Records excerpted from a collection
········

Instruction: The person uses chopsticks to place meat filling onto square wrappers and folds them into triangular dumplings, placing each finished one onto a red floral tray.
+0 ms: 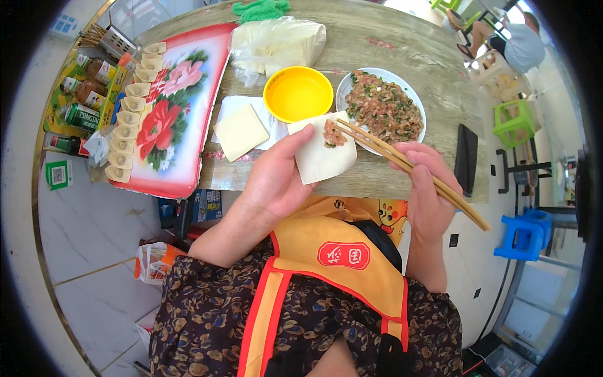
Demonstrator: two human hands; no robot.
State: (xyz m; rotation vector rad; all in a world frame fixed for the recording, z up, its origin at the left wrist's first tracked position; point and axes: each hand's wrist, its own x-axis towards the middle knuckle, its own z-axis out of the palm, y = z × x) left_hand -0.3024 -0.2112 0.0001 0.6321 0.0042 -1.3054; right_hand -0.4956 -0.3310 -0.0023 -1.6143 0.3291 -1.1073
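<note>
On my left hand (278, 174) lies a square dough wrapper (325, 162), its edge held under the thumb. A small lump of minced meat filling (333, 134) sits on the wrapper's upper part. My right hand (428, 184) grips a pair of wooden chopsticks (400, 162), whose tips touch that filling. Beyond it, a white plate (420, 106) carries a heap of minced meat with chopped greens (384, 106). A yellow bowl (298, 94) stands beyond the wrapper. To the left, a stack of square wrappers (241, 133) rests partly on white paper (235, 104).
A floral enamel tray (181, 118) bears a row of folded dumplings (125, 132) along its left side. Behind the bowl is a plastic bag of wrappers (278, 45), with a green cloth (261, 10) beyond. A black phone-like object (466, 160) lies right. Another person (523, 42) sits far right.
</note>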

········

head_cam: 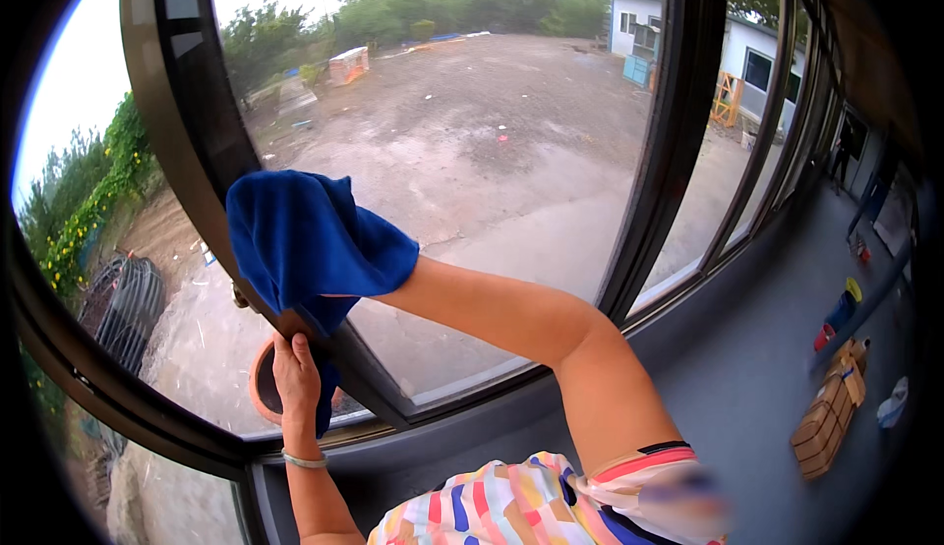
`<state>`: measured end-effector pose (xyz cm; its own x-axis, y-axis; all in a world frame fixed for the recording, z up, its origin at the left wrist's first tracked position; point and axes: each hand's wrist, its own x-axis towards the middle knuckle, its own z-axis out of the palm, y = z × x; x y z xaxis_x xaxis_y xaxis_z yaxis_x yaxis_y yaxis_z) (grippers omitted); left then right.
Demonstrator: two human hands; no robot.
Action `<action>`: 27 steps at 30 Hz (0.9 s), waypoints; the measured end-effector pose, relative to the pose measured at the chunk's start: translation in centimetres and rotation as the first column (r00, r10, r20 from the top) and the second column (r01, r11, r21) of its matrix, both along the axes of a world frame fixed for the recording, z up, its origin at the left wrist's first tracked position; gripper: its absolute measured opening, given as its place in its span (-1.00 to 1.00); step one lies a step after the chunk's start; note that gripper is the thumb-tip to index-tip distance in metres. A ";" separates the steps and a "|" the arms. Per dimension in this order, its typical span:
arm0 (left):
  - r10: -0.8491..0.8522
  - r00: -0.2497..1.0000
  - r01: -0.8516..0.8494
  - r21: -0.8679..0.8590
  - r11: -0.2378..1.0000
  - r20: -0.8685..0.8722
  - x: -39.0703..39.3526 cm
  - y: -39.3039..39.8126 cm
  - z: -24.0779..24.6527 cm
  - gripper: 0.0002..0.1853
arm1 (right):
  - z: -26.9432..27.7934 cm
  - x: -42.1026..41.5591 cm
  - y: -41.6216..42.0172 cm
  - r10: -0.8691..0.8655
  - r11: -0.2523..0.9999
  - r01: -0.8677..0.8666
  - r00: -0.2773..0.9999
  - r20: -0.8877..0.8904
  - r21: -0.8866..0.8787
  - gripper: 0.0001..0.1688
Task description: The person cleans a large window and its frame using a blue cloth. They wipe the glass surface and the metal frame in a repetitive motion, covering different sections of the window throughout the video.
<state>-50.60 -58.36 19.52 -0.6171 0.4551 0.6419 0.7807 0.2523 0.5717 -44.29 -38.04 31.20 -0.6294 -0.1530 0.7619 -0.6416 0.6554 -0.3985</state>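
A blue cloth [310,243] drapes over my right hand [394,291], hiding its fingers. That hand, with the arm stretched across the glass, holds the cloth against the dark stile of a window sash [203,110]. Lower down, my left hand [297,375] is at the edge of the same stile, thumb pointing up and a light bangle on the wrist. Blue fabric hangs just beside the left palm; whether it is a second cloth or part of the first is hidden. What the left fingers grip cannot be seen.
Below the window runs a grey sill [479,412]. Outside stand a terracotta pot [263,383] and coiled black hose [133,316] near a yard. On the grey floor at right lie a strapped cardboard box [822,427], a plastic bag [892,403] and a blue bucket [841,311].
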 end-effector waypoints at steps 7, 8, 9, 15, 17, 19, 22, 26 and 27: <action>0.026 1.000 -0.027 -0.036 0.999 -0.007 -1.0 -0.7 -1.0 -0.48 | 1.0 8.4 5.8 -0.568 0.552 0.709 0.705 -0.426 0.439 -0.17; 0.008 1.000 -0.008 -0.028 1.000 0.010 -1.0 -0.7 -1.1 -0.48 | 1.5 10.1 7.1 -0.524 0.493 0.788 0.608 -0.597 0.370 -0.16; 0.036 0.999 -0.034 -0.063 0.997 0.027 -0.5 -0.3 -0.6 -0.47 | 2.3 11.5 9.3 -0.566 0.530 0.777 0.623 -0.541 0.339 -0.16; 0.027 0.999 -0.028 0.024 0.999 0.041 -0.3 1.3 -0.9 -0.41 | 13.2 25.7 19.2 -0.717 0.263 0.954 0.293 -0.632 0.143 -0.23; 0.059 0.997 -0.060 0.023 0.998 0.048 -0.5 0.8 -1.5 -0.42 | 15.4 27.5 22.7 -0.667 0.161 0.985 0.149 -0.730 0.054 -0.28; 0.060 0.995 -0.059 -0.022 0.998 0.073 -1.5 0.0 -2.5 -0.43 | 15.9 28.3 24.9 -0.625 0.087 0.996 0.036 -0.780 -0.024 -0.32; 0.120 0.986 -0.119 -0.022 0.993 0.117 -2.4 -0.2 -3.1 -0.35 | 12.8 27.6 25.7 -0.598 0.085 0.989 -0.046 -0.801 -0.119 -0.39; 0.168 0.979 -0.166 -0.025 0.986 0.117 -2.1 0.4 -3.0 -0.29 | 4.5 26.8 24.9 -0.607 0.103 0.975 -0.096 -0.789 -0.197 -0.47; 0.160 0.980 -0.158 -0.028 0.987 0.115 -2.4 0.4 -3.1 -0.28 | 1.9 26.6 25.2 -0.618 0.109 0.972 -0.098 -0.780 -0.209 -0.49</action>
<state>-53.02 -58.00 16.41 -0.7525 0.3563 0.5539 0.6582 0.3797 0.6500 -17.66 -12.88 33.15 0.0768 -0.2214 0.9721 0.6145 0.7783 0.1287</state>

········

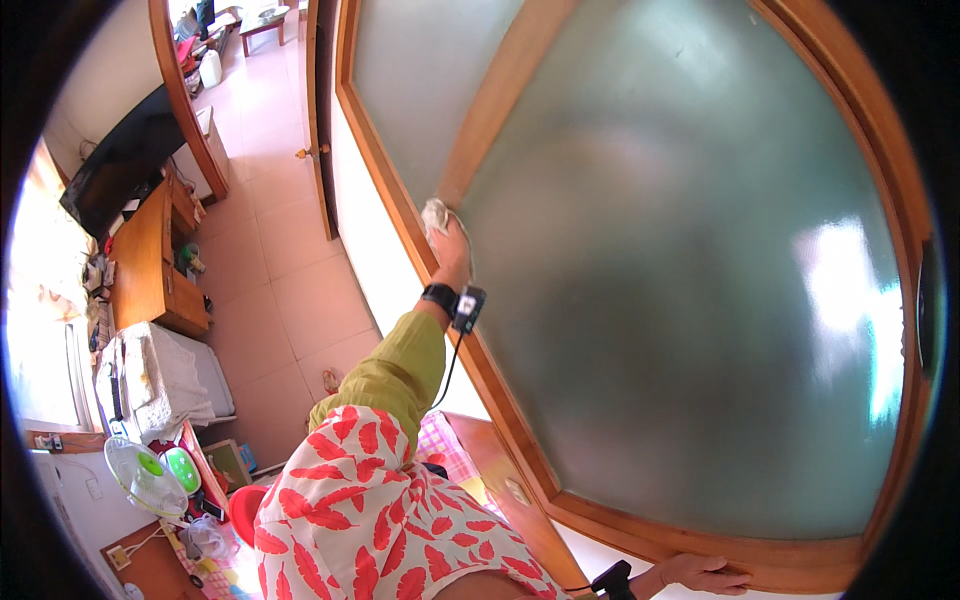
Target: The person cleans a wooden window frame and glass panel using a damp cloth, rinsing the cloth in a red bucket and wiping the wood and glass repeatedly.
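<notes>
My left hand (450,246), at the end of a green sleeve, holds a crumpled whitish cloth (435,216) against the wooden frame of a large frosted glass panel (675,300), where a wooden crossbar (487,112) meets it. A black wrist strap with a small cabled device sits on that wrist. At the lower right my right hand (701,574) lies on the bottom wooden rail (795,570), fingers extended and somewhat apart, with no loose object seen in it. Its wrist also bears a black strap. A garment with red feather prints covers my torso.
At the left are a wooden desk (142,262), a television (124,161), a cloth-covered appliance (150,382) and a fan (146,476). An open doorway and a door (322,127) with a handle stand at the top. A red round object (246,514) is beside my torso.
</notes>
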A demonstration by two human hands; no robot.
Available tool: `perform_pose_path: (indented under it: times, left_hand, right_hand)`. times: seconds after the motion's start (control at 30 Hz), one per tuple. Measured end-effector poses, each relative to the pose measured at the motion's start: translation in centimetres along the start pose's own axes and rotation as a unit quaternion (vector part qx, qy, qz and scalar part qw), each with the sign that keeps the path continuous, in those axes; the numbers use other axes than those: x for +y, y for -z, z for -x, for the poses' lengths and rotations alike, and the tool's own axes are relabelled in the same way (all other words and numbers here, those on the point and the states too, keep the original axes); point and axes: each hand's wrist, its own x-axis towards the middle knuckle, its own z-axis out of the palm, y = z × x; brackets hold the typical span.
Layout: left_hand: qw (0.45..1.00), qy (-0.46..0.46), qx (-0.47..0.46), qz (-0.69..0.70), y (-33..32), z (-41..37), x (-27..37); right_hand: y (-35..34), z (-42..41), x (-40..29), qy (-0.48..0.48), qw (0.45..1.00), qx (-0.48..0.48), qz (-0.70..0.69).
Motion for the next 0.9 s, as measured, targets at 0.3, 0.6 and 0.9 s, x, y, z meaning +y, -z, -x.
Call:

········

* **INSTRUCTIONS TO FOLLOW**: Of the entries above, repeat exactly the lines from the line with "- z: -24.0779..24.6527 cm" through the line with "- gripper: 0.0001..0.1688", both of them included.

* **RESULT BELOW**:
  - z: -24.0779..24.6527 cm
  - gripper: 0.0002..0.1853
arm1 (right):
  - z: -26.9432..27.7934 cm
  - x: -42.1026..41.5591 cm
  - y: -41.6216..42.0172 cm
  - r10: -0.8691..0.8655
  - r11: -0.2523..0.9999
  - r01: -0.8677..0.8666
  - r00: -0.2773..0.9999
  - r20: -0.8877..0.8904
  - r21: -0.8866..0.8787
  - gripper: 0.0001..0.1688

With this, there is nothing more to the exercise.